• [Activity]: The answer should be an exact repeat of the stretch of material below from the line containing "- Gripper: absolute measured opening" through the line containing "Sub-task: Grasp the".

• [Data extract]:
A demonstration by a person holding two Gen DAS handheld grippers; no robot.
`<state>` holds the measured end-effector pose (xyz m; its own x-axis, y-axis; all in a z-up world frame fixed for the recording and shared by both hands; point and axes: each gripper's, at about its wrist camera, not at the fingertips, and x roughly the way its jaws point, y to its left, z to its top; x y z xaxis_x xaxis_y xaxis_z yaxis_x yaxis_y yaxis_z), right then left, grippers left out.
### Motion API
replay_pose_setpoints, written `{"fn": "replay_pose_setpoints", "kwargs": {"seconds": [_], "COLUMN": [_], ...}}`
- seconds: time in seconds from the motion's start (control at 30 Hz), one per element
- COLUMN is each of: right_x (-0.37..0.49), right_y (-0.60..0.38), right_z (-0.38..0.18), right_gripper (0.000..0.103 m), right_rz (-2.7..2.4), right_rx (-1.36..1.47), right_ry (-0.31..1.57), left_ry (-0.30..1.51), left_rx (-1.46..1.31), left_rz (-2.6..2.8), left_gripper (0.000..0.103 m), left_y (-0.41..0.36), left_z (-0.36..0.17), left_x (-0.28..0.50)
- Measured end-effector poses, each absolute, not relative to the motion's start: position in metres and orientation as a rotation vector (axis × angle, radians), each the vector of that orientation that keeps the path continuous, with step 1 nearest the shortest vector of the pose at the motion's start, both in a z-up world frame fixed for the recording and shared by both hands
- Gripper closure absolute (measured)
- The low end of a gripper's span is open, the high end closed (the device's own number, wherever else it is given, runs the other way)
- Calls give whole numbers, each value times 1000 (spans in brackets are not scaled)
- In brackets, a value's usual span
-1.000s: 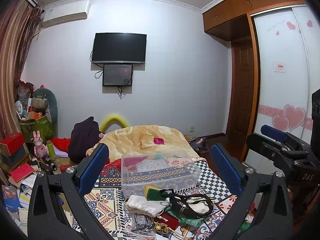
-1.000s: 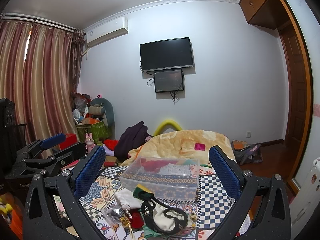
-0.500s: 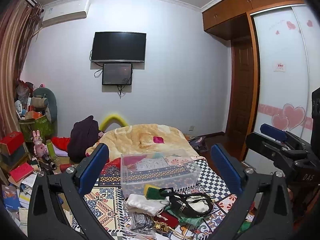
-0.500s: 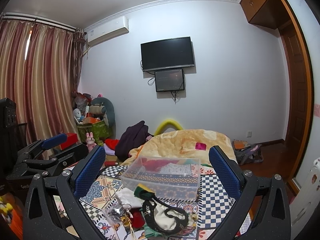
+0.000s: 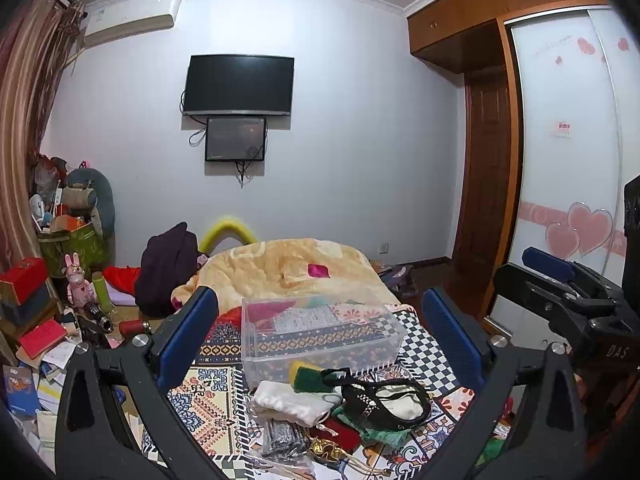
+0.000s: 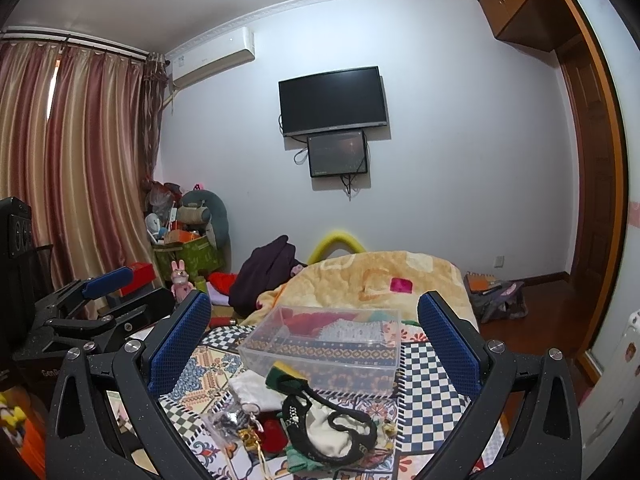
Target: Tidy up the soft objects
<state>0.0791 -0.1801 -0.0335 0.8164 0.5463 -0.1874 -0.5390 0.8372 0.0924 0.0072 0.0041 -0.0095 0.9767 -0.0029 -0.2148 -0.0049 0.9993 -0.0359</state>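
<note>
Bed (image 5: 224,408) with patterned cover is running from 6 toward 12 o'clock; peach blanket (image 5: 280,268) is covering its far end. Floor clutter is crowding the 9 o'clock edge, bare floor lying at 3 o'clock. Clear bin (image 5: 320,340) is sitting mid-bed at 12 o'clock, lid off, open space above it. Soft pile (image 5: 340,408) is lying at 6 o'clock, touching the bin's near wall: white pouch, green-yellow piece, black-trimmed cream bag, all crumpled. Left hand-held gripper (image 5: 320,336) and right hand-held gripper (image 6: 314,336) are both hovering spread wide, gripping nothing.
</note>
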Motion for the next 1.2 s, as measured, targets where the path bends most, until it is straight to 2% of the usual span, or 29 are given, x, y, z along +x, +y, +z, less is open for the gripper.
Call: {"fn": "replay_pose_setpoints", "kwargs": {"seconds": [0.23, 0.63, 0.93, 1.0, 1.07, 1.1, 1.2], "right_x": [100, 150, 157, 159, 162, 162, 165], "right_y": [-179, -170, -144, -136, -130, -129, -121], "right_z": [-59, -132, -158, -163, -169, -171, -178], "right_gripper": [0, 0, 1, 6, 15, 18, 36], "right_rz": [558, 592, 643, 653, 669, 673, 692], "right_rx": [28, 83, 26, 9, -11, -17, -34], "right_ry": [314, 627, 703, 707, 722, 729, 762], "left_ry": [303, 643, 735, 733, 742, 748, 755], "left_rx": [-40, -28, -201, -217, -210, -208, -212], "left_rz": [15, 48, -6, -22, -36, -42, -49], "left_gripper": [0, 0, 0, 9, 21, 23, 35], "left_y": [11, 40, 43, 42, 42, 44, 49], "left_z": [-38, -122, -164, -167, -169, -171, -175], "left_x": [29, 80, 107, 110, 113, 115, 118]}}
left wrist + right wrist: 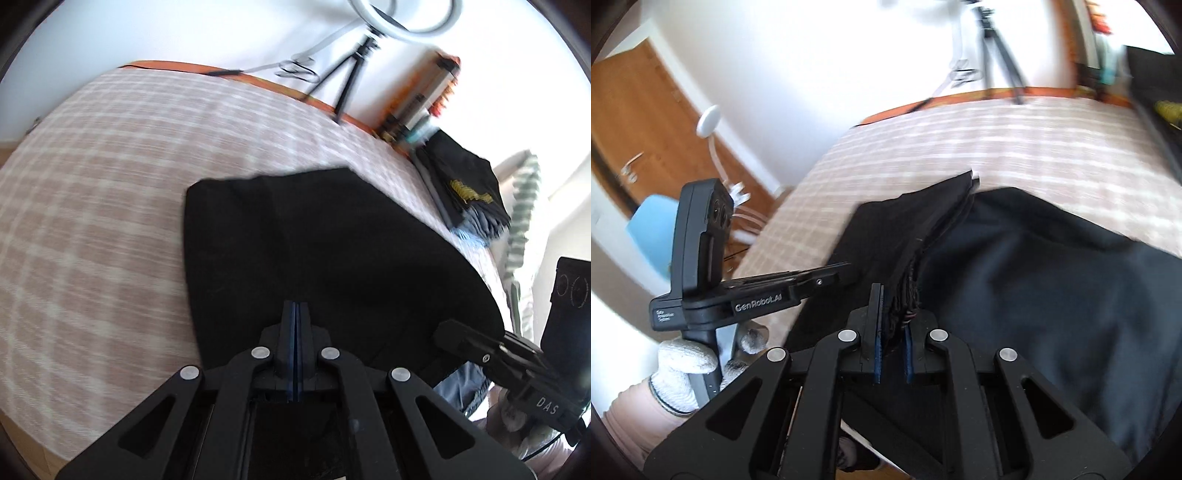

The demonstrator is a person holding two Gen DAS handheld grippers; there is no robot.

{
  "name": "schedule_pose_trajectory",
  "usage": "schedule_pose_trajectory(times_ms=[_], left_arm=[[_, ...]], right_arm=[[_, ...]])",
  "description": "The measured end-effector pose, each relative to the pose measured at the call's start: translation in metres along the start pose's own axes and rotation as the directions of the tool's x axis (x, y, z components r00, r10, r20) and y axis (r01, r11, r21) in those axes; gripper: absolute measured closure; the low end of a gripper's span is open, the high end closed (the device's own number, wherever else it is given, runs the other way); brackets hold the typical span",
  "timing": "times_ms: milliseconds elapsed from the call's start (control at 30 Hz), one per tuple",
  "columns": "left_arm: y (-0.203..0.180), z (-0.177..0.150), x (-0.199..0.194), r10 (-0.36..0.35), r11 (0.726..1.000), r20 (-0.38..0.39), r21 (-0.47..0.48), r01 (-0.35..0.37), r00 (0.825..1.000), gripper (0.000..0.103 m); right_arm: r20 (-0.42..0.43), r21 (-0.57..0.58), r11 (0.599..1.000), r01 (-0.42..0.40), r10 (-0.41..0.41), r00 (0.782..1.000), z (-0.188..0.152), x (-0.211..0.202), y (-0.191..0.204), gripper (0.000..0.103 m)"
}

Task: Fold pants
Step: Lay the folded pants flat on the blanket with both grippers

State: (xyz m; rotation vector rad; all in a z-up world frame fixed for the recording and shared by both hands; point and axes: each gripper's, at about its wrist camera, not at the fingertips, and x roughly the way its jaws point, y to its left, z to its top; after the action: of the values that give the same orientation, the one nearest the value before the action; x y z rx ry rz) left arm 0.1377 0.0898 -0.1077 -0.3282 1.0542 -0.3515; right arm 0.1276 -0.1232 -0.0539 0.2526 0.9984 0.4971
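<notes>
The black woven cotton-like pants (332, 251) lie spread on a bed covered by a beige-and-white checked sheet (96, 192), near its right edge, with 1 bunched section lifted off the sheet. The left gripper (295, 314) has its 2 blue-padded jaws pressed fully together at the near edge of the fabric; whether cloth is pinched between them cannot be told. The right gripper (894, 314) is clamped narrowly on a thick gathered hem or waistband of the pants (923, 236), several stacked layers and stray threads showing between its pads. The fabric looks soft, limp and light, matte with little slip, so it should drape and sag between grips; taking hold at the stiffer seamed edges or corners seems best. A glove-covered hand (683, 365) holds the left tool.
</notes>
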Motion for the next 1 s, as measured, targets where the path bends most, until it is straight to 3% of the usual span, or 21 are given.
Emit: schedule_pose_trajectory(times_ms=[100,267,467,700,867,1000], left_arm=[[-0.034,-0.005,0.019,-0.02,0.997,-0.05,0.073,0.024,0.999,0.103],[-0.092,-0.019,0.035,-0.07,0.973,-0.122,0.21,0.095,0.99,0.103],[-0.149,-0.045,0.047,-0.072,0.931,-0.174,0.343,0.129,0.982,0.103],[-0.183,-0.06,0.061,-0.086,0.897,-0.22,0.407,0.172,0.972,0.103],[-0.198,-0.071,0.067,-0.058,0.875,-0.239,0.455,0.164,0.969,0.103],[-0.196,-0.075,0.068,-0.037,0.874,-0.246,0.463,0.15,0.969,0.103]], right_arm=[[0.018,0.078,0.997,0.025,-0.027,0.999,-0.014,-0.024,-0.031,0.093],[0.034,0.251,0.968,-0.01,0.002,0.999,-0.035,-0.05,-0.076,0.093],[0.073,0.322,0.947,0.013,-0.039,0.997,-0.062,-0.077,-0.107,0.093],[0.095,0.357,0.929,0.1,-0.143,0.985,-0.087,-0.122,-0.139,0.093],[0.107,0.399,0.9,0.176,-0.237,0.966,-0.105,-0.162,-0.169,0.093],[0.073,0.41,0.883,0.228,-0.281,0.957,-0.117,-0.17,-0.187,0.093]])
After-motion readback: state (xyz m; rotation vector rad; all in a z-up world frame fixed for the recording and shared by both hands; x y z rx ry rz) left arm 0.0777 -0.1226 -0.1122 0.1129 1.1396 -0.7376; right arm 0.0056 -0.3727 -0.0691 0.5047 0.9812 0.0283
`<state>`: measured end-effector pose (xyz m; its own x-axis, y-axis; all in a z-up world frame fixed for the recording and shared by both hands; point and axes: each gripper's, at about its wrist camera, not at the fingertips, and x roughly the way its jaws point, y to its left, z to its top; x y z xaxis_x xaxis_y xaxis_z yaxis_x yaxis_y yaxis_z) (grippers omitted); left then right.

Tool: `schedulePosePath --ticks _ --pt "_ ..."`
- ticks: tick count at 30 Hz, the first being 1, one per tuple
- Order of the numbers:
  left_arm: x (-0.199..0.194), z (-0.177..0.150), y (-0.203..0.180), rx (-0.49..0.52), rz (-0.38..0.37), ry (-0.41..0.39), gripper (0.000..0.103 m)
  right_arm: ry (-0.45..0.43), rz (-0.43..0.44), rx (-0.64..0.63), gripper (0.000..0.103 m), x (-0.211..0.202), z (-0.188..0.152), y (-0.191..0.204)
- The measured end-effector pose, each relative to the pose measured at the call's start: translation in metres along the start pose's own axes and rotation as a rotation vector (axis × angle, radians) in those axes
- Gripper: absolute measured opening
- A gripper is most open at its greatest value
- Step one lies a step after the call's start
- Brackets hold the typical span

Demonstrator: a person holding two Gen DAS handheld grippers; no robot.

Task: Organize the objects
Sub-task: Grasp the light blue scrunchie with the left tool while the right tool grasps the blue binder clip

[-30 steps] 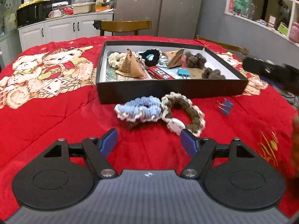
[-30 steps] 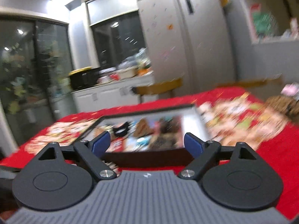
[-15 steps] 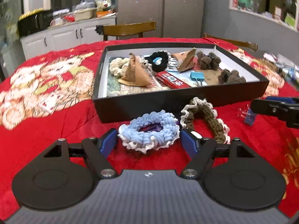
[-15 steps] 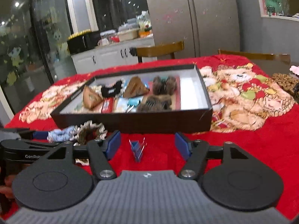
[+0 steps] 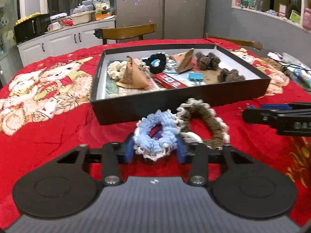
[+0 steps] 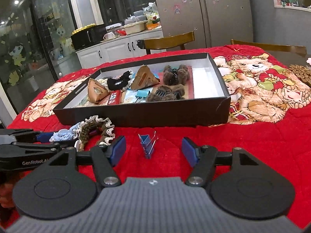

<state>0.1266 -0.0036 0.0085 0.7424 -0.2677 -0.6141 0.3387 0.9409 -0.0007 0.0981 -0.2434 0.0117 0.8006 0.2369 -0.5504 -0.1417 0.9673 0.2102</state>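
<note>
Left hand-held gripper [image 5: 155, 150] around blue scrunchie [image 5: 156, 134], pads touching.

Your left gripper [image 5: 155, 152] and right gripper [image 6: 153, 151] look identical: black linkage arms, blue pads [image 6: 118, 151], 2 silver screws [image 6: 109, 180] each, ribbed grey body with a tiny logo, plus "GenRobot" lettering on the side.

Both wrist views face the black box [image 5: 175, 104] closely, low over the table.
</note>
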Motion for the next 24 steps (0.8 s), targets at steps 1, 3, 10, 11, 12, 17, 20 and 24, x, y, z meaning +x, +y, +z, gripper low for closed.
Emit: schedulePosePath --ticks 1,3,10,11,12,17,20,24 --pt "-0.002 -0.001 -0.001 -0.001 0.0 -0.001 0.041 0.0 -0.001 0.0 0.067 0.0 0.0 0.0" --pt "-0.006 -0.005 -0.002 -0.003 -0.004 -0.006 0.039 -0.001 -0.004 0.0 0.062 0.001 -0.001 0.001" --pt "-0.015 -0.013 0.001 -0.018 -0.015 -0.023 0.038 0.002 -0.002 0.004 0.059 0.003 -0.002 0.002" --pt "-0.015 -0.014 0.001 -0.022 -0.016 -0.024 0.038 0.003 -0.002 0.007 0.059 0.003 -0.002 0.002" --pt "-0.016 -0.014 0.002 -0.03 -0.016 -0.025 0.038 0.003 -0.003 0.008 0.059 0.003 -0.002 0.002" --pt "-0.019 -0.015 0.006 -0.045 0.007 -0.033 0.038 0.002 -0.001 0.013 0.059 0.004 -0.002 0.001" --pt "-0.022 -0.015 0.008 -0.058 0.022 -0.042 0.038 0.0 0.002 0.017 0.058 0.003 -0.002 0.0" --pt "-0.026 -0.014 0.01 -0.064 0.045 -0.058 0.038 0.001 -0.004 0.02 0.05 0.004 -0.001 0.0"
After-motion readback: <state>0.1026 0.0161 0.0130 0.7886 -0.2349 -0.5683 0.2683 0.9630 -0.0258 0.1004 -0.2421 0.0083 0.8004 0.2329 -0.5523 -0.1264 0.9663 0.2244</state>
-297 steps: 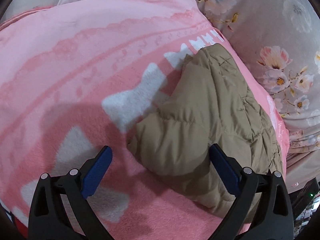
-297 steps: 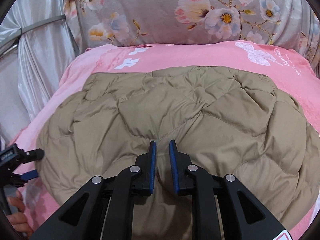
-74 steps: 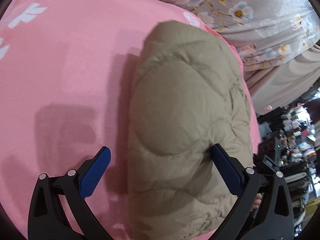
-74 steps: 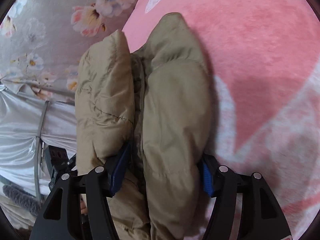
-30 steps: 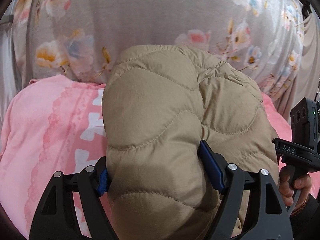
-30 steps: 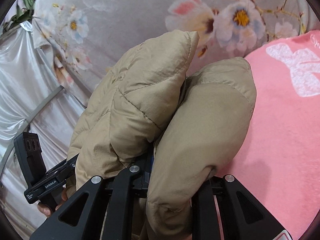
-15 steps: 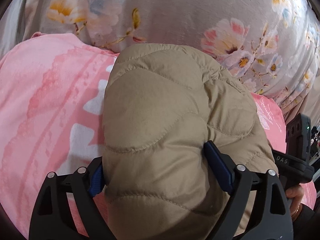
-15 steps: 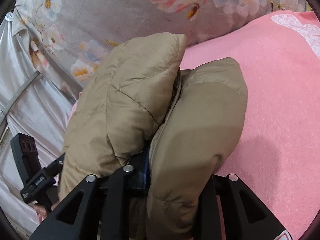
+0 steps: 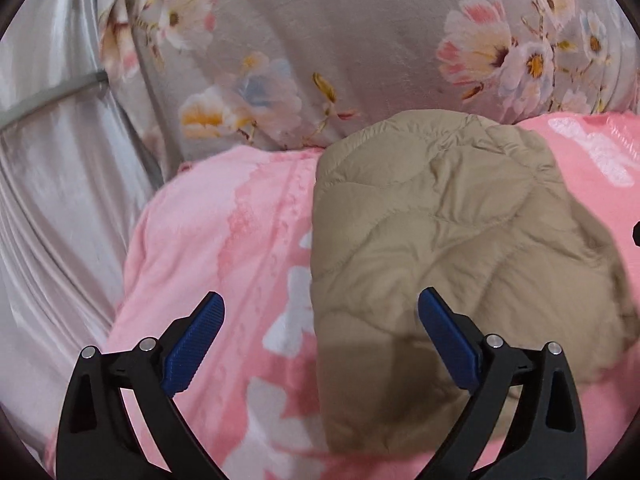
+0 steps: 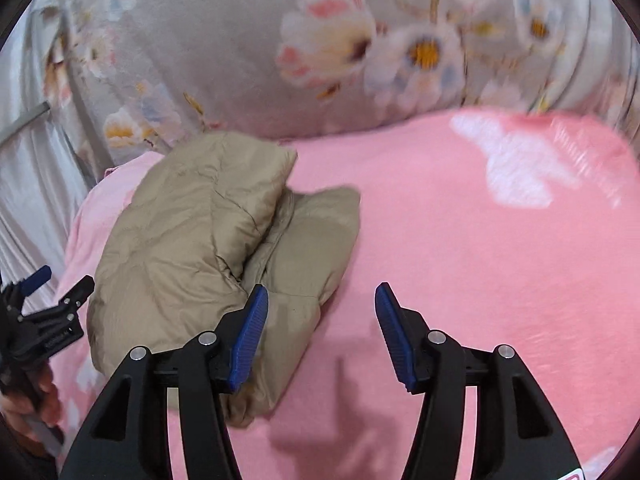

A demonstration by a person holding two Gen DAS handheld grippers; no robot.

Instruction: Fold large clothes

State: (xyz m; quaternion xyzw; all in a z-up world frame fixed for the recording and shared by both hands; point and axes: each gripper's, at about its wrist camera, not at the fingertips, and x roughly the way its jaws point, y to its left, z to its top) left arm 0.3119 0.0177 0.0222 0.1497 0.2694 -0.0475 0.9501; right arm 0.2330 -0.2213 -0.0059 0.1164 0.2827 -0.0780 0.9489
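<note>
A folded tan quilted puffer jacket [image 9: 448, 248] lies as a thick bundle on the pink blanket [image 9: 224, 240], near its far left corner. My left gripper [image 9: 320, 336] is open and empty, just in front of the bundle's near left edge. In the right wrist view the jacket [image 10: 208, 248] shows two stacked folds at the left. My right gripper [image 10: 320, 336] is open and empty, its left finger just in front of the bundle's right end. The left gripper [image 10: 44, 292] shows at that view's left edge, held by a hand.
A grey floral fabric [image 9: 360, 48] rises behind the blanket. Silvery sheeting with a bar [image 9: 52, 152] hangs at the left. The pink blanket [image 10: 500, 240] stretches bare to the right of the jacket.
Both grippers held the folded jacket lifted half a second ago. Now the jacket lies on the blanket, both grippers have opened and pulled back from it.
</note>
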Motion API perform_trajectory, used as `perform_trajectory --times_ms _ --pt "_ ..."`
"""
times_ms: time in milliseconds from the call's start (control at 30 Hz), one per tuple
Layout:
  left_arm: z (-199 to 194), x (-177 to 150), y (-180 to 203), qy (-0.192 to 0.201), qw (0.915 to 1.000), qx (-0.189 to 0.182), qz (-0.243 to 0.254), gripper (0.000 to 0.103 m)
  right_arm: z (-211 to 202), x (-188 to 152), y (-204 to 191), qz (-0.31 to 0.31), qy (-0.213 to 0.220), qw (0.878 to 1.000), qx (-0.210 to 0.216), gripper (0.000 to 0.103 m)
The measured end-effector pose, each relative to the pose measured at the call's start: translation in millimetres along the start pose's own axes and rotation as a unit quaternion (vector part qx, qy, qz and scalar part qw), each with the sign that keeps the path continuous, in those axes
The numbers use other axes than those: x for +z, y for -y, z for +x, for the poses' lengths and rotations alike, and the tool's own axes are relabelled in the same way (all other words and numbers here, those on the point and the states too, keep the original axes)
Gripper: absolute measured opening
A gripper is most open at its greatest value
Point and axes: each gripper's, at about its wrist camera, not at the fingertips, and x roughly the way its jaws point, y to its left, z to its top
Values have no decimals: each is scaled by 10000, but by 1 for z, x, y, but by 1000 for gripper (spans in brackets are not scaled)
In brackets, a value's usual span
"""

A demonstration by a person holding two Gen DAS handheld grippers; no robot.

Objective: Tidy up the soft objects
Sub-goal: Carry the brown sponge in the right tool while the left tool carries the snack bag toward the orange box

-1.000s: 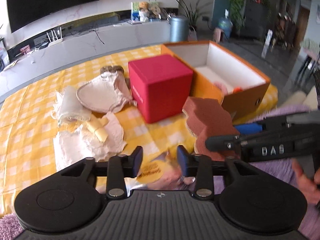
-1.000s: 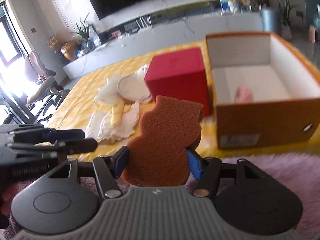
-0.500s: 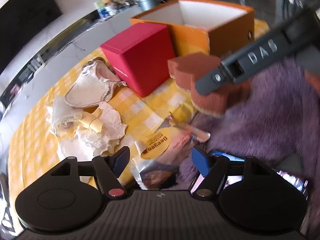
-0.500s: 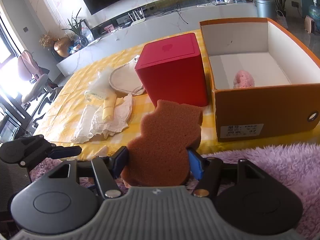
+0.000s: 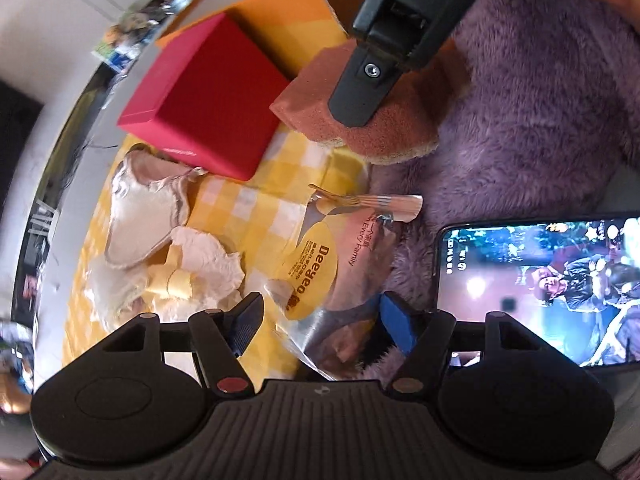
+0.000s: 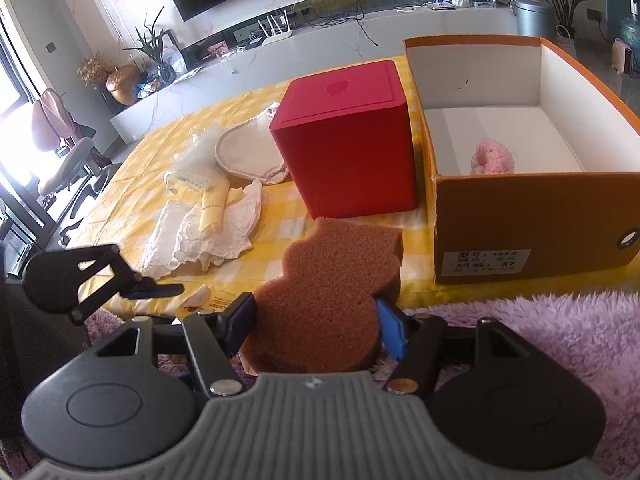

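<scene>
Sponge (image 6: pixel 332 300) pinched in our right tongs (image 6: pixel 316 330) beside the red box (image 6: pixel 348 140) could slip — left tongs (image 5: pixel 320 320), just spread, hold nothing.

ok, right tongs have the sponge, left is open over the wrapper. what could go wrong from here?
1. The brown sponge is pinched only near its bottom by the right tongs; it may flop or slip on the way to the orange box.
2. The left tongs, jaws just opened wide, hang over the plastic wrapper beside a phone; closing could catch the purple fleece or nudge the phone.
</scene>
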Motion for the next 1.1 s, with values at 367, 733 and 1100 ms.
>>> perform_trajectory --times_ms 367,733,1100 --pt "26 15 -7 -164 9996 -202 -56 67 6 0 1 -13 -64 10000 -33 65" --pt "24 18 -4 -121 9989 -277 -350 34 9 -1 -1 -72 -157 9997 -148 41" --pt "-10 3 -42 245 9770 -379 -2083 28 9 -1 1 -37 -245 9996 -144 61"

• [Written answer]:
- Gripper: absolute measured opening
- A gripper is most open at its greatest value
- Step one lies a step after the call's start
- Brackets hold the typical span

Demonstrator: a person holding two Gen DAS handheld grippers; no robot.

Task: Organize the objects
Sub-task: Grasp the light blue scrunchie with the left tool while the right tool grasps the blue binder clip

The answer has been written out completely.